Work order
Reproduce verbatim the lines of the material below, starting at the line with "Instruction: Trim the" and ending at the line with "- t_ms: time", both inclusive; skip the rest.

:: Data excerpt

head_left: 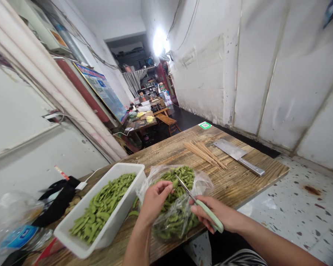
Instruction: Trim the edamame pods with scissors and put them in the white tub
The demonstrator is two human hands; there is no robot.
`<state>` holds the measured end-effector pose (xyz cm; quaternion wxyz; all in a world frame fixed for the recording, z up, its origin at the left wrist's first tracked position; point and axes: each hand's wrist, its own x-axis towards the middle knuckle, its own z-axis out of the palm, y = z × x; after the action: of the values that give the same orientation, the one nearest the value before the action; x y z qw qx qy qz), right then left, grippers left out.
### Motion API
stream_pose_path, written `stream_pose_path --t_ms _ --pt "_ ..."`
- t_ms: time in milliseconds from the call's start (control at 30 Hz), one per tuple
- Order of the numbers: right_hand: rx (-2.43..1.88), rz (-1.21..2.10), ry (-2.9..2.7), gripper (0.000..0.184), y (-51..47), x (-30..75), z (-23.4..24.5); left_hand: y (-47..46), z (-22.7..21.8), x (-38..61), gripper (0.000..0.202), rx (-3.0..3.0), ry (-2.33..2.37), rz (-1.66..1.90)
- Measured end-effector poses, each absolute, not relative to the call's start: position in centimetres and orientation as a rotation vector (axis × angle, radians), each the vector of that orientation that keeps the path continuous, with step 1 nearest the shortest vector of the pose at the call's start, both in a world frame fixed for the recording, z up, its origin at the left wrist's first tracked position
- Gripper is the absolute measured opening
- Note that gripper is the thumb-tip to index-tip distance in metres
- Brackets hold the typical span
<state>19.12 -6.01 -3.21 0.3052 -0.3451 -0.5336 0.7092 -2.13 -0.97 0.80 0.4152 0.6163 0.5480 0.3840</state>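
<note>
My right hand [211, 210] grips a pair of scissors [207, 210] with pale green handles, its metal blades pointing up and left. My left hand [157, 197] is closed in a pinch around a green soybean pod [175, 183], just left of the scissor tips. Both hands are over an open clear plastic bag [202, 183] full of green soybean pods [180, 218]. To the left of the bag, a long white plastic tub [129, 207] holds many more pods [105, 203]. A few loose pods lie on the wood between tub and bag.
On the wooden table [166, 151], a bundle of thin wooden skewers [204, 153] and a cleaver [238, 153] lie beyond the bag. A green QR card [205, 125] is at the far edge. Plastic bags and a bottle [20, 236] crowd the left. A person [143, 96] sits far back.
</note>
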Motion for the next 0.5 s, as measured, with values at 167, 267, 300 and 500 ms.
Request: stream_pose_path --t_ms 167,267,300,500 --pt "-0.922 1.88 -1.433 0.05 -6.12 19.03 -2.82 -1.06 0.53 -2.92 0.034 1.506 1.407 0.995" --pt "-0.931 1.873 -1.457 0.053 -6.17 18.97 -2.41 -1.2 0.37 -3.02 0.033 1.497 1.409 0.987" --pt "-0.93 1.875 -1.463 0.053 -6.16 18.93 -2.33 -1.28 0.37 -2.98 0.032 1.496 1.406 0.982" --pt "-0.9 1.91 -1.396 0.045 -6.06 18.27 -2.79 -1.77 0.2 -2.5 0.034 1.355 1.391 1.049"
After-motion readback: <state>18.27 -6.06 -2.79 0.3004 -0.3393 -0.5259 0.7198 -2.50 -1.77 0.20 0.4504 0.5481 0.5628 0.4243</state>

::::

Output
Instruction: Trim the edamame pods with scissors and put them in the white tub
The demonstrator is two human hands; there is no robot.
`<state>` holds the measured end-effector pose (xyz cm; quaternion wxyz; all in a world frame fixed for the recording, z up, its origin at the left wrist's first tracked position; point and axes: each hand's wrist, its own x-axis towards the middle knuckle, its own z-axis out of the palm, y = z × x; after the action: of the values that give the same orientation, the one nearest the value before the action; x y z qw qx qy qz), right then left, grippers left out.
### Motion API
stream_pose_path, written `stream_pose_path --t_ms _ --pt "_ ..."`
- t_ms: time in milliseconds from the call's start (control at 30 Hz), one per tuple

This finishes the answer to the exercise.